À l'échelle du territoire, le volume concerné se mesure : de l'ordre de 917 maisons individuelles, 262 diagnostics publiés pour 1 000 résidences principales, environ 818 logements occupés par leur propriétaire. Ce volume ne préjuge d'aucune éligibilité individuelle : il indique seulement où se concentrent, à Saint-Pabu, les situations où le scénario décrit sur cette page a le plus de chances d'être pertinent.
Dernier paramètre, le financement du reliquat : sur le cas type à Saint-Pabu, le reste à charge d'un ménage très modeste ressort à 6 000 € après aide ANAH et prise en charge de l'accompagnement. Étalé sur quinze ans en éco-prêt à taux zéro, cela représente de l'ordre de 35 € par mois, à comparer aux 1 460 € d'économie annuelle attendue sur la facture d'énergie.
L'écueil le plus coûteux reste l'appareil placé dans un local chauffé, qui refroidit la pièce qu'il ponctionne. Sa reprise après coup coûte couramment 10 à 20 % du poste, soit 240 € à 480 € sur le chiffrage retenu à Saint-Pabu — un montant qui n'est jamais couvert une seconde fois par l'aide, déjà consommée.
À la réception à Saint-Pabu, le document déterminant est le relevé de température du local source après 48 h. Il conditionne le versement du solde de l'aide, dont le montant maximal atteint 32 000 € pour un ménage très modeste et 18 000 € pour un ménage intermédiaire sur l'assiette de 40 000 € HT.
L'arbitrage se fait en part d'assiette : à Saint-Pabu, le CET en absorbe environ 6 %. Il reste donc de la marge pour les autres lots du bouquet, sachant que l'aide portée par ce seul poste va de 1 080 € à 1 920 € selon la catégorie de ressources.

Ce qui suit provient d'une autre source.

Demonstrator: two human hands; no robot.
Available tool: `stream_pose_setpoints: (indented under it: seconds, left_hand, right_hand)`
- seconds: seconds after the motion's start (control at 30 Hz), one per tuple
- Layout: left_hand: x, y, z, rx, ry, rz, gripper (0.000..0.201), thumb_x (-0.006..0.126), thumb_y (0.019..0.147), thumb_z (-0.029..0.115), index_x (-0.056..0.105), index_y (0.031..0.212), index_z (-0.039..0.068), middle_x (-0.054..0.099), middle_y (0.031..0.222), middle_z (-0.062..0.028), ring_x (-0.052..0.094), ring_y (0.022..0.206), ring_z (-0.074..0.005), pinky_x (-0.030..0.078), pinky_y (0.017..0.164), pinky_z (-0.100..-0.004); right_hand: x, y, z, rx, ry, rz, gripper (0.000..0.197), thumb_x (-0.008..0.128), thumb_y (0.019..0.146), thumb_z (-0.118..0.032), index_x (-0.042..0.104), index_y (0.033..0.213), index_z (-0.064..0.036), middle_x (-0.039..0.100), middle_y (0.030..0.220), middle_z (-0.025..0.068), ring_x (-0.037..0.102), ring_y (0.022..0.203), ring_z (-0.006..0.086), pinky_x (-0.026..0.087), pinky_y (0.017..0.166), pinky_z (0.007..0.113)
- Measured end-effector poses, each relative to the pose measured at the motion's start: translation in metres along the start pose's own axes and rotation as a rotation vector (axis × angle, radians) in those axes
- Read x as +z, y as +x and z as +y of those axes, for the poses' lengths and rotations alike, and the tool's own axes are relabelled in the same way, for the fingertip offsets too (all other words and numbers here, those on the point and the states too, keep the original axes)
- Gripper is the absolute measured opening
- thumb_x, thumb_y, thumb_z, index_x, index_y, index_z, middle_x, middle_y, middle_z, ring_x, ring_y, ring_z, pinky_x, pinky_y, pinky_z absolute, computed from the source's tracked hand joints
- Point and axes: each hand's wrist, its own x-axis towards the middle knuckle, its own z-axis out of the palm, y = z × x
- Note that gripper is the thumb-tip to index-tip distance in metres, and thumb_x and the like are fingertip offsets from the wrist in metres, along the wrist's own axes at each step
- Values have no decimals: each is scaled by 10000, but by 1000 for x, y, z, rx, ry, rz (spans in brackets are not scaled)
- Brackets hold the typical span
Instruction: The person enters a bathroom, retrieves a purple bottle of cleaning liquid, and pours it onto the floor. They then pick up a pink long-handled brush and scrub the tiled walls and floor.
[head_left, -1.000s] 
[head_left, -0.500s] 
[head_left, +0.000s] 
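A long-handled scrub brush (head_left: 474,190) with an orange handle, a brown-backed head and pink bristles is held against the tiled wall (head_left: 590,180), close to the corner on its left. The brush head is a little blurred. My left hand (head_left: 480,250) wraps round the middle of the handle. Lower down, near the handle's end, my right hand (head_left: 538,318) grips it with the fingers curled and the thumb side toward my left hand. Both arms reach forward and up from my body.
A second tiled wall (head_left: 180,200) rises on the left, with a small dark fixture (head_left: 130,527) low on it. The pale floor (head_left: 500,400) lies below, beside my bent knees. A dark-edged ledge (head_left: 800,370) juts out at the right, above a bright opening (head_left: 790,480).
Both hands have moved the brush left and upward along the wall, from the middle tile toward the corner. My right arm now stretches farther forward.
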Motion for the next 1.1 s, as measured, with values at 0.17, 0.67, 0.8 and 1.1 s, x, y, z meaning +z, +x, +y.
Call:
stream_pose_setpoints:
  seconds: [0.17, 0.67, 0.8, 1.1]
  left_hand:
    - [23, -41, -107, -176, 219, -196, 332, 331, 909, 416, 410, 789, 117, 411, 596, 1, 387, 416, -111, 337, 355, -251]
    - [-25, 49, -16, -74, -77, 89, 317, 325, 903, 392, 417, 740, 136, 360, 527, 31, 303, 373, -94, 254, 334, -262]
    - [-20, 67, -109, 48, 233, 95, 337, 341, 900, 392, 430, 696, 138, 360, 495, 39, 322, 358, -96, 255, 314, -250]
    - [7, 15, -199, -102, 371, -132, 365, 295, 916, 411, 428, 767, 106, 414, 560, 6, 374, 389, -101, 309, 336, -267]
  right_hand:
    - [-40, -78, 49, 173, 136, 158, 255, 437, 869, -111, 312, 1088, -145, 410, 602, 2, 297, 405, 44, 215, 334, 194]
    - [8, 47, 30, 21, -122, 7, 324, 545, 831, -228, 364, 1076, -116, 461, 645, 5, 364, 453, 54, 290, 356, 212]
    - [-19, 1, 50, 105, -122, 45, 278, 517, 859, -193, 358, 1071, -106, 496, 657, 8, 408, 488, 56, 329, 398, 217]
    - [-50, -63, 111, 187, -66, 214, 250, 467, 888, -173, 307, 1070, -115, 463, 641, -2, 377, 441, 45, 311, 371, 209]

Le palier de classes se calcule avant de signer : à Saint-Pabu, l'assiette double presque entre le scénario à deux classes (30 000 € HT) et celui à trois (40 000 € HT). Sur un poste de 2 400 € comme le CET, cet écart justifie souvent d'ajouter un lot plutôt que de s'arrêter au minimum.
Côté performance, l'installation d'un chauffe-eau thermodynamique pèse pour 8 à 14 % de la consommation totale. Sur la base conventionnelle appliquée à Saint-Pabu en zone H2a, cela représente entre 1 978 et 3 462 kWh évités par an, soit 212 € à 372 € de facture en moins au tarif de référence 2026.
Ce que vérifie l'instructeur avant de payer à Saint-Pabu : que un COP ≥ 3 sur air extrait ou air extérieur figure au devis, que un plombier RGE soit qualifié RGE à la date de signature, et que le relevé de température du local source après 48 h soit joint. À la clé, un solde pouvant atteindre 32 000 €.
La densité de diagnostics renseigne sur la maturité du marché : 249 DPE publiés par l'ADEME à Saint-Pabu, soit 262 pour 1 000 résidences principales. Un tel volume conditionne les délais de un plombier RGE, dont l'intervention sur l'installation d'un chauffe-eau thermodynamique dure une journée.